Chris Sale took the Fenway Park mound at 11 a.m. Thursday with a big crowd on hand.
Red Sox assistant general manager Eddie Romero, pitching coach Dave Bush, game-planning coordinator Jason Varitek, and bench coach Will Venable were among those watching behind a screen in back of home plate.
Manager Alex Cora, general manager Brian O’Halloran, and vice president of baseball operations Ben Crockett took seats in the stands.
Chief baseball officer Chaim Bloom stood in the aisle behind the field box seats.
Some of Sale’s fellow pitchers watched from the grass behind second base. Rafael Devers and third base coach Carlos Febles sat behind the dugout.
They liked what they saw. Sale threw 32 pitches, 16 for strikes, over two innings to Kiké Hernández, Rob Refsnyder, and Triple A infielder Grant Williams. Unofficially: Two strikeouts, a walk, two ground outs, and a fly ball.
“Good, really good,” Cora said. “94-95 [miles per hour]. Good changeup.”
The last part is important. Sale was primarily a fastball/slider pitcher last season and never gained command of his changeup. Having it back in his repertoire would make a significant difference.
“This will play,” Cora said. “That was a lot better than last year.”
Cora thought it was likely that Sale would pitch another simulated game next week before starting a minor league assignment.
“We know he’s going to contribute,” Cora said.
Friday night will be special for Michael Wacha.
The Red Sox righthander is the scheduled starter against the St. Louis Cardinals, the organization he was with from 2012-19.
Wacha will be facing St. Louis for the first time and going up against Cardinals legend Adam Wainwright, his rotation mate for seven seasons.
“I’ve said what a good influence he was on me when I was younger,” Wacha said. “It’ll be a lot of fun. I’m looking forward to it.”
The Cardinals are the only team Wacha hasn’t pitched against in his career.
“That’s kind of a cool thing, getting to play at least one game against everybody,” he said. “I’ve been fortunate in my career to do the things I’ve done.”
Wainwright’s only appearance at Fenway Park was in Game 1 of the 2013 World Series. He took the loss, allowing three earned runs in five innings.
Cora is looking forward to the weekend, too. He has great regard for Wainwright, Yadier Molina, and Albert Pujols. All three are likely to retire after the season.
“When Albert was Albert — The Machine — he was the best of the best,” Cora said. “He did everything. In any spot, just to be able to hit the ball the other way and grind at-bats and hit homers and then steal bases. He was great.”
Cora twice played with Molina for Puerto Rico in the World Baseball Classic.
“The will to win games … relentless,” Cora said.
This weekend will be the first time the Cardinals have been at Fenway since 2017.
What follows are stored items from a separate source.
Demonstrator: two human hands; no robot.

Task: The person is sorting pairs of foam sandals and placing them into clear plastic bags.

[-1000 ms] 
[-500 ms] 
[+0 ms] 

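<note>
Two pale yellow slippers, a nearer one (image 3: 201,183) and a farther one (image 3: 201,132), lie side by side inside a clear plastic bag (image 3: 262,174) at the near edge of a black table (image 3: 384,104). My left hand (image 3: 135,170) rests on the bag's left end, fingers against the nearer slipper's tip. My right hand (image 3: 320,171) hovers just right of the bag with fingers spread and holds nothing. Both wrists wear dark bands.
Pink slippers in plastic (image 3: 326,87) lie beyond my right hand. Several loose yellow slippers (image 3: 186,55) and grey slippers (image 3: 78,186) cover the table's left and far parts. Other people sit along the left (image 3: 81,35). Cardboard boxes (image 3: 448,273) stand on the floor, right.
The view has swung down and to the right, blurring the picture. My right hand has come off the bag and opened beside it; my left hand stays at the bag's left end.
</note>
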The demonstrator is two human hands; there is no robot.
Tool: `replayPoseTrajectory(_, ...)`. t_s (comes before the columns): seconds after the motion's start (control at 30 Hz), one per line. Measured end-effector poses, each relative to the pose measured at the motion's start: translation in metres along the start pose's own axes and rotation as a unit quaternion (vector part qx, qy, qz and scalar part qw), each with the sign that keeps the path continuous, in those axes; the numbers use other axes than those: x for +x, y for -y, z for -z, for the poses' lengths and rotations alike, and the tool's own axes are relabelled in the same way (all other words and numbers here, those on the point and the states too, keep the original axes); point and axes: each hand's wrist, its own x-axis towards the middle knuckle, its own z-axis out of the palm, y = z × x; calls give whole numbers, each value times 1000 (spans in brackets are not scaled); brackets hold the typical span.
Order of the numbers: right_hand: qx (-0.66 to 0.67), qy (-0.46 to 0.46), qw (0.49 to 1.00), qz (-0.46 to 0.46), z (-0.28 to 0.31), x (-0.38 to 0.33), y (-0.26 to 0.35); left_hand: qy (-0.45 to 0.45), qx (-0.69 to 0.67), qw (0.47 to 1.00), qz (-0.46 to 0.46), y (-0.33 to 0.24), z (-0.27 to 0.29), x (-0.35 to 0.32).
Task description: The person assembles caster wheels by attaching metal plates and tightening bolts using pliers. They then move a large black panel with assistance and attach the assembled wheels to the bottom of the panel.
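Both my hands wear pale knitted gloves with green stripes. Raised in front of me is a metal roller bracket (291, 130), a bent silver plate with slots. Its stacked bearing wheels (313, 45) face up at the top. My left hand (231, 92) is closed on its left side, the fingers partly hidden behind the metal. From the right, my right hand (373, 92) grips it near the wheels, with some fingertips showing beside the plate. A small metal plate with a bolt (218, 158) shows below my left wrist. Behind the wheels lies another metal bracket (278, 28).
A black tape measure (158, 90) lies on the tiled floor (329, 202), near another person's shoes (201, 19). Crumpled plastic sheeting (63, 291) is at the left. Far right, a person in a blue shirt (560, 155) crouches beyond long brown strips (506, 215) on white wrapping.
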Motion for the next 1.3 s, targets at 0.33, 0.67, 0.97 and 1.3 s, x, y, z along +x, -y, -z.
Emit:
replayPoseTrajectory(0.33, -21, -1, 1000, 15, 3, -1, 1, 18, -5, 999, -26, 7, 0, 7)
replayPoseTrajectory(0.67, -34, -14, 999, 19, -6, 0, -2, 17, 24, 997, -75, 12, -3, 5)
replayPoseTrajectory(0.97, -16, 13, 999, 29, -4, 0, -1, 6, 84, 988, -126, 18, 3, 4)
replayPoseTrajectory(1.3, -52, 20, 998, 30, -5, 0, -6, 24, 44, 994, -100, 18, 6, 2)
The Red Sox have been hit by pitches 11 times in their last 13 games and are getting annoyed about it.
Devers was drilled in his left elbow by A.J. Puk in the seventh inning of Thursday’s 4-3 loss against Oakland. It was the same spot where he got hit by Seattle’s Robbie Ray Sunday.
“We don’t like it,” Cora said. “I’m not going to put the opposition in jeopardy, but it’s been a lot. It’s been happening for a while.”
Cora and a large group of Red Sox players attended Game 6 of the NBA Finals. The Cardinals also had a contingent, as Pujols arranged for a suite at TD Garden … Hernández, who is on the injured list with a sore hip, was not cleared to swing at any of Sale’s pitches. But the expectation is that he will be ready for a brief rehab assignment next week. “He’s feeling a lot better,” Cora said … The Sox finished the season 5-1 against the Athletics and are 19-7 against the AL West … Lefthander Josh Taylor is scheduled for a sim game Sunday as he continues to make progress … Gun control advocates David Hogg, Gabrielle Giffords, and John Rosenthal were introduced before the game, and Giffords threw a first pitch. While a member of Congress, Giffords was shot in the head in 2011 by a man who killed six other people. Hogg is a survivor of the Stoneman Douglas High School shooting in Florida in 2018 that left 17 dead. Rosenthal, a Boston businessman, founded Stop Handgun Violence.